__What is being asked__: All pictures should be dropped, and only the lines from the top of the entries below through the line containing "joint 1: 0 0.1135" repeated exactly, both ends included.

__Source information__:
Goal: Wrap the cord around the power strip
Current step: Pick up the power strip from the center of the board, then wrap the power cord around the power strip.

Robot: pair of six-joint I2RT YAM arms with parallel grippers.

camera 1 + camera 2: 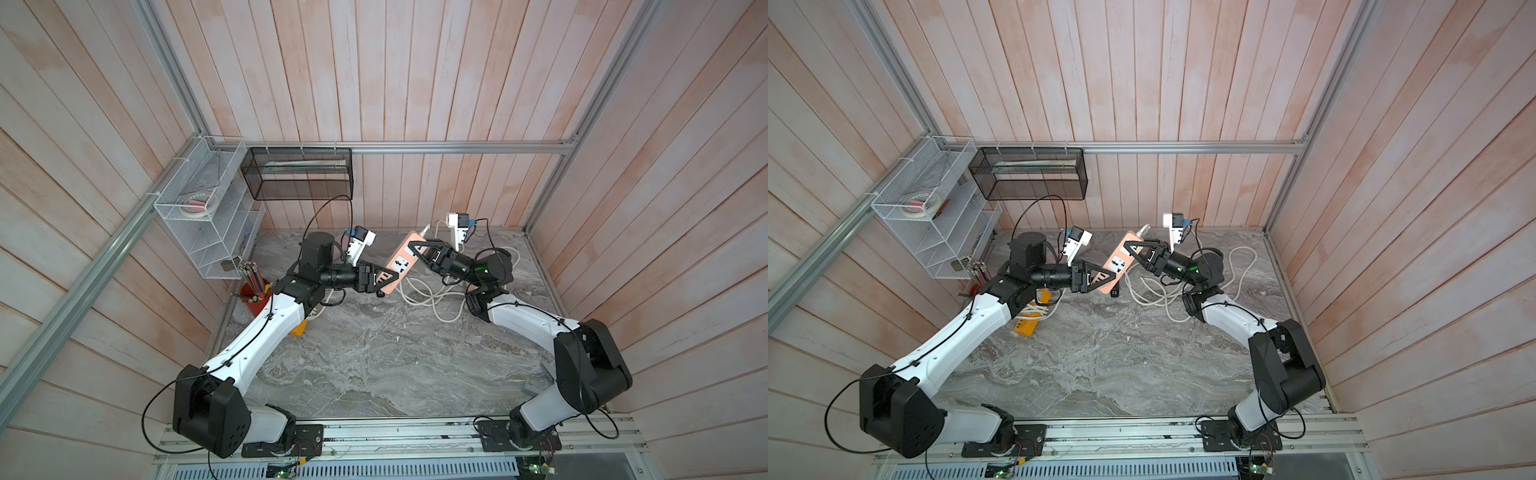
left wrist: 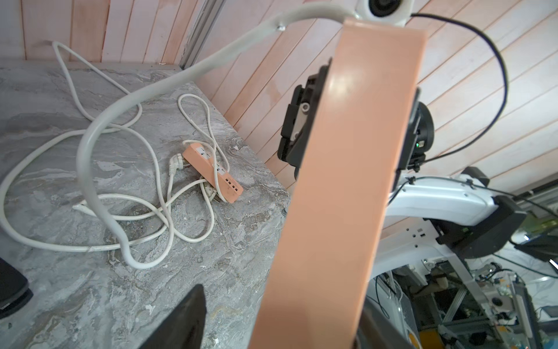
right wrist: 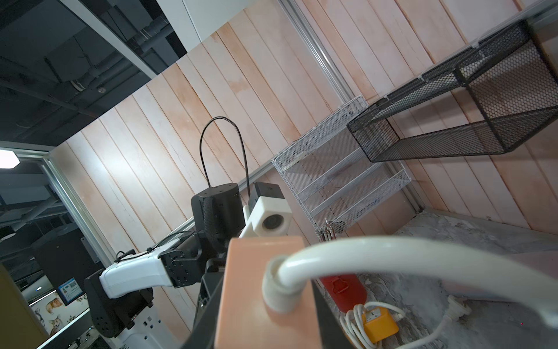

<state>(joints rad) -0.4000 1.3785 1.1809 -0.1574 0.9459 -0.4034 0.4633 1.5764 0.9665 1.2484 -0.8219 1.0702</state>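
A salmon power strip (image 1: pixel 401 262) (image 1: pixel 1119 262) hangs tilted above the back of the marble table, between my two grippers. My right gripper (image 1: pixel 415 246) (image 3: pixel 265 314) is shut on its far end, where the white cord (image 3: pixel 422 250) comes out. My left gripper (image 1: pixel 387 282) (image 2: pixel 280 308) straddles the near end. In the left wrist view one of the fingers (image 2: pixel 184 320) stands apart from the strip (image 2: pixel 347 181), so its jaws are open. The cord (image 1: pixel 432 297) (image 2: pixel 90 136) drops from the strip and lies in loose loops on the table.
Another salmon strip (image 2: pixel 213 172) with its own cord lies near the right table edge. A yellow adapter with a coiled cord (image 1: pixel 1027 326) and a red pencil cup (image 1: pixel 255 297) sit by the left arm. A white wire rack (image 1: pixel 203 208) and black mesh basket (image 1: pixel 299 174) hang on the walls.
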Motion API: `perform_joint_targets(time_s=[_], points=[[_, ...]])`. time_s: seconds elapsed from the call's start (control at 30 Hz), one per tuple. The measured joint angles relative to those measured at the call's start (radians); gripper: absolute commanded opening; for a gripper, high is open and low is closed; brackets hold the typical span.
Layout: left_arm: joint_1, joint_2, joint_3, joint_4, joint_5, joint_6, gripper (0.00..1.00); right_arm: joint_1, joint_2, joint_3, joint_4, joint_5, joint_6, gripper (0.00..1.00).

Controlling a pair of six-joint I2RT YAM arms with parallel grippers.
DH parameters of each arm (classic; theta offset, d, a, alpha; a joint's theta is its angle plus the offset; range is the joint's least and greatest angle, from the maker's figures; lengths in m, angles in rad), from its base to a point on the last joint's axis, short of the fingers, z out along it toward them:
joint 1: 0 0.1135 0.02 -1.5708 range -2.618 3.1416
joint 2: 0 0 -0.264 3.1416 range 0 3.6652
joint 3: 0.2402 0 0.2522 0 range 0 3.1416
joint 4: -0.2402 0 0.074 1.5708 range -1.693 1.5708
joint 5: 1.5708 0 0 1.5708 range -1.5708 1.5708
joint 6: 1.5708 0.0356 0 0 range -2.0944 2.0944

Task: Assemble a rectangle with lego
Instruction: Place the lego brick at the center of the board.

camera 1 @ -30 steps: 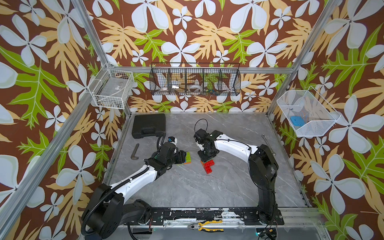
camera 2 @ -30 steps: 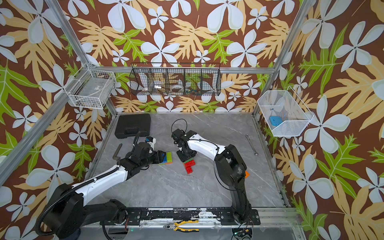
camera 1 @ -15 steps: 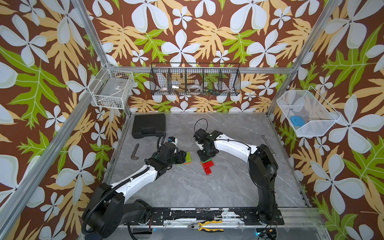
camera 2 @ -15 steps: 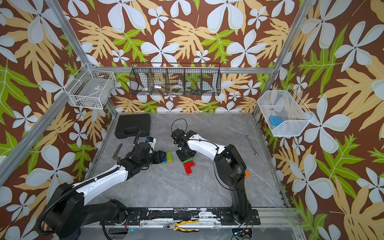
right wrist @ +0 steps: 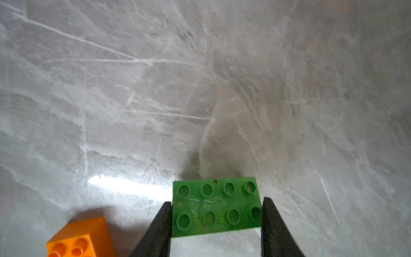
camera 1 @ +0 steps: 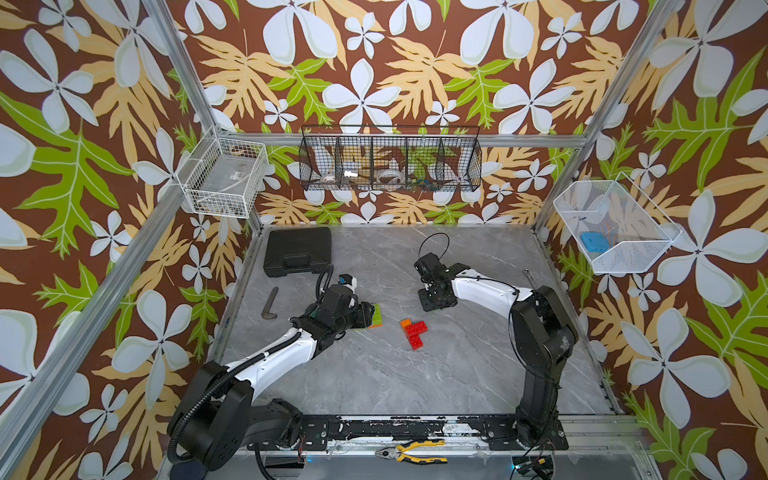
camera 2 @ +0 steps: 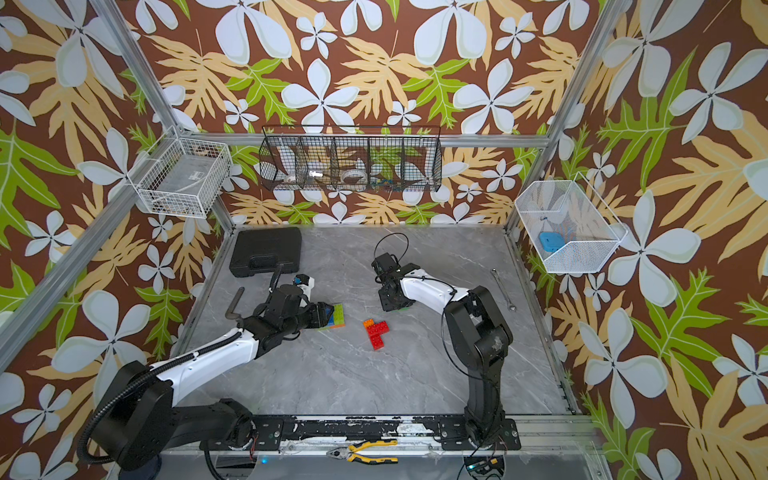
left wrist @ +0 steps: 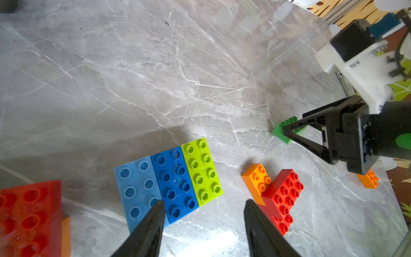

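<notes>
With the right black parallel gripper (right wrist: 216,200), pinches the dark green studded plastic two-by-four brick (right wrist: 215,207) across its short ends, down at the grey marbled tabletop (right wrist: 200,89) and near a small orange plastic brick (right wrist: 80,235). Holds the left black gripper (left wrist: 204,201) spread and empty (one fingertip (left wrist: 155,213) over the pale blue brick (left wrist: 135,184)), low above a flat row made of that brick, a dark blue brick (left wrist: 175,182) and a lime brick (left wrist: 203,171). Shows a joined red-and-orange brick cluster (camera 1: 415,332) lying on the tabletop between both grippers.
</notes>
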Motion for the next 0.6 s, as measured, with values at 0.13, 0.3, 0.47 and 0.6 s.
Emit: perform_joint_targets(time_s=[0.13,0.3,0.47,0.6], points=[[0.0,-0.014,0.0,0.0,-0.001,0.0,0.59,-0.001,-0.013,-0.068,0.063,0.025,-0.009,0.51],[0.0,-0.013,-0.002,0.001,-0.001,0.0,0.59,-0.002,-0.045,-0.105,0.068,0.01,-0.002,0.68],[0.0,-0.006,-0.002,0.001,0.003,0.0,0.59,-0.007,-0.03,-0.047,0.037,-0.024,-0.003,0.72],[0.0,-0.008,-0.005,0.003,0.003,0.0,0.59,-0.021,-0.034,-0.014,0.003,-0.034,-0.018,0.75]])
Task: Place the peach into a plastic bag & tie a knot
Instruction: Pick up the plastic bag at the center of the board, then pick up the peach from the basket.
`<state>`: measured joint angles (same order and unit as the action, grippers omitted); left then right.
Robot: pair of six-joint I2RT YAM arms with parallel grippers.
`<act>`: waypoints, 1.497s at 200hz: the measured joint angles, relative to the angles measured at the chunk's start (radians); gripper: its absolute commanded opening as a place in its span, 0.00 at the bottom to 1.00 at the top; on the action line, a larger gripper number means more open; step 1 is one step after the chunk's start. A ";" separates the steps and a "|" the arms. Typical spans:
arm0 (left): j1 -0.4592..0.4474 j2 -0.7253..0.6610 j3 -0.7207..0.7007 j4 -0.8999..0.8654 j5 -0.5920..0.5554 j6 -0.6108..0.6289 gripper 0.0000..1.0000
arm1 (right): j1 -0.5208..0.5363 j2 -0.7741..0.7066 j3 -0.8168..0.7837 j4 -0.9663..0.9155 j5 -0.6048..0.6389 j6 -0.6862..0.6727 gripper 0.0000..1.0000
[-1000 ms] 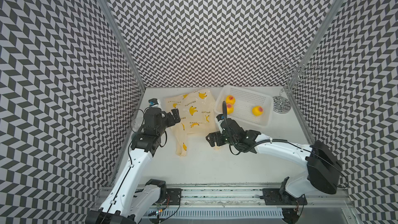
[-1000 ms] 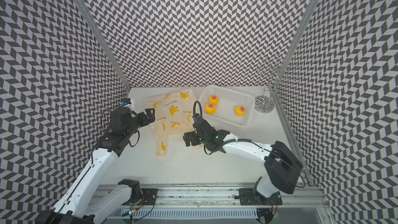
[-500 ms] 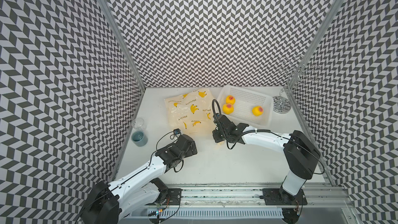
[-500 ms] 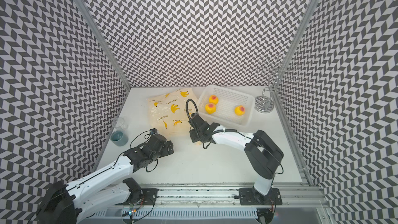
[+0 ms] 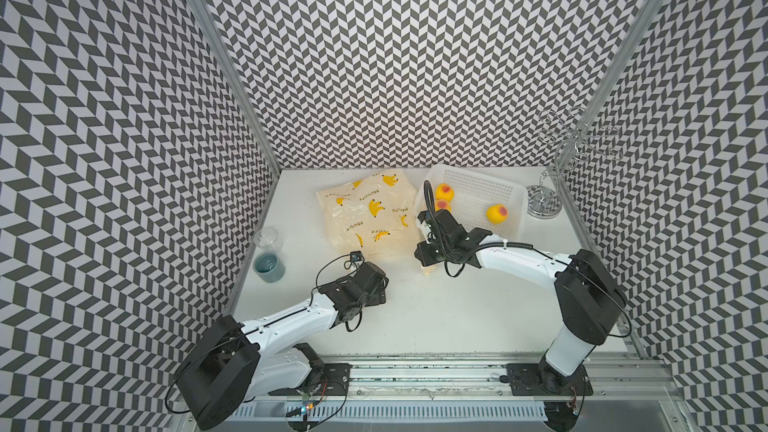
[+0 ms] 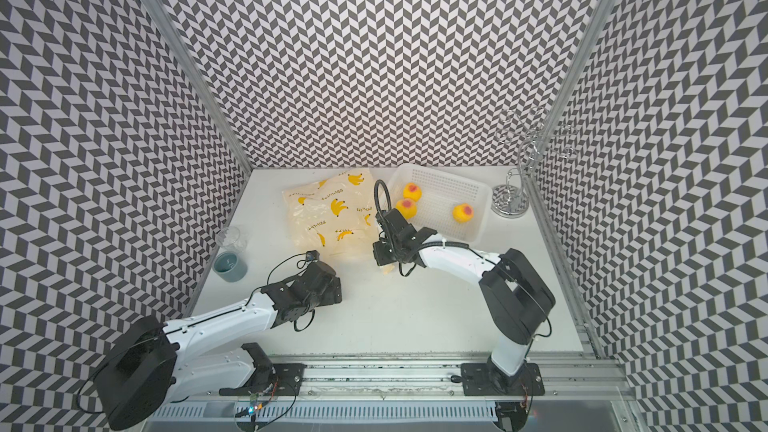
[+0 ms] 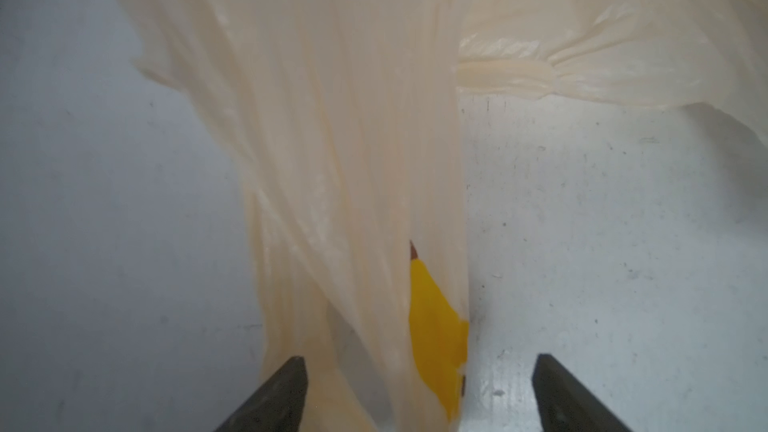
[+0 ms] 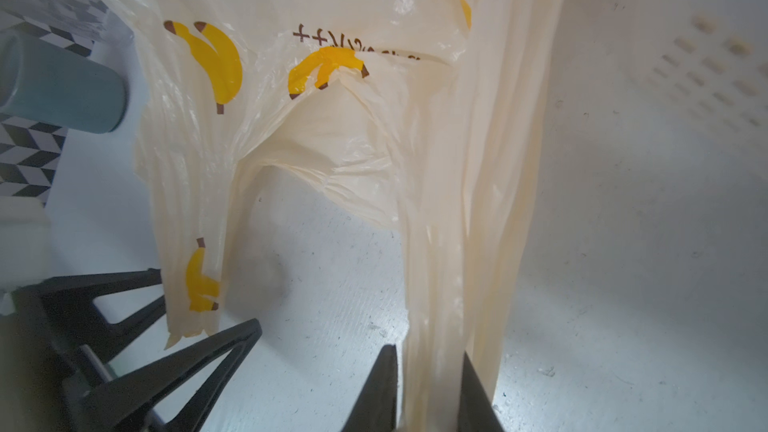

__Response to this task__:
Goal: Wrap the cord around the power strip
Current step: Pick up the power strip from the center of the board, then wrap the power cord around the power strip.

Robot: pair of six-joint I2RT YAM arms with parallel grippers.

camera 1 + camera 2: 
left wrist: 
right wrist: 

<state>(joints rad) -0.4000 1.3785 1.1809 -0.1574 0.9459 -0.4034 0.4633 1.5764 0.9665 1.2484 -0.8219 1.0702</state>
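A salmon power strip (image 1: pixel 401 262) (image 1: pixel 1119 262) hangs tilted above the back of the marble table, between my two grippers. My right gripper (image 1: pixel 415 246) (image 3: pixel 265 314) is shut on its far end, where the white cord (image 3: pixel 422 250) comes out. My left gripper (image 1: pixel 387 282) (image 2: pixel 280 308) straddles the near end. In the left wrist view one of the fingers (image 2: pixel 184 320) stands apart from the strip (image 2: pixel 347 181), so its jaws are open. The cord (image 1: pixel 432 297) (image 2: pixel 90 136) drops from the strip and lies in loose loops on the table.
Another salmon strip (image 2: pixel 213 172) with its own cord lies near the right table edge. A yellow adapter with a coiled cord (image 1: pixel 1027 326) and a red pencil cup (image 1: pixel 255 297) sit by the left arm. A white wire rack (image 1: pixel 203 208) and black mesh basket (image 1: pixel 299 174) hang on the walls.
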Motion API: `perform_joint_targets(time_s=[_], points=[[_, ...]])`. time_s: seconds elapsed from the call's start (control at 30 Hz), one per tuple. The measured joint angles relative to those measured at the call's start (radians); gripper: absolute commanded opening; for a gripper, high is open and low is closed; brackets hold the typical span.
Layout: left_arm: joint_1, joint_2, joint_3, joint_4, joint_5, joint_6, gripper (0.00..1.00); right_arm: joint_1, joint_2, joint_3, joint_4, joint_5, joint_6, gripper (0.00..1.00).

Controlling a pair of six-joint I2RT YAM arms with parallel grippers.
DH parameters of each arm (classic; theta offset, d, a, alpha; a joint's theta is its angle plus the offset; range is the joint's least and greatest angle, from the maker's figures; lengths in m, angles in rad), from its base to a point on the last joint's axis, short of the fingers, z out along it toward them:
joint 1: 0 0.1135 0.02 -1.5708 range -2.618 3.1416

The answer to this exercise has been written out completely.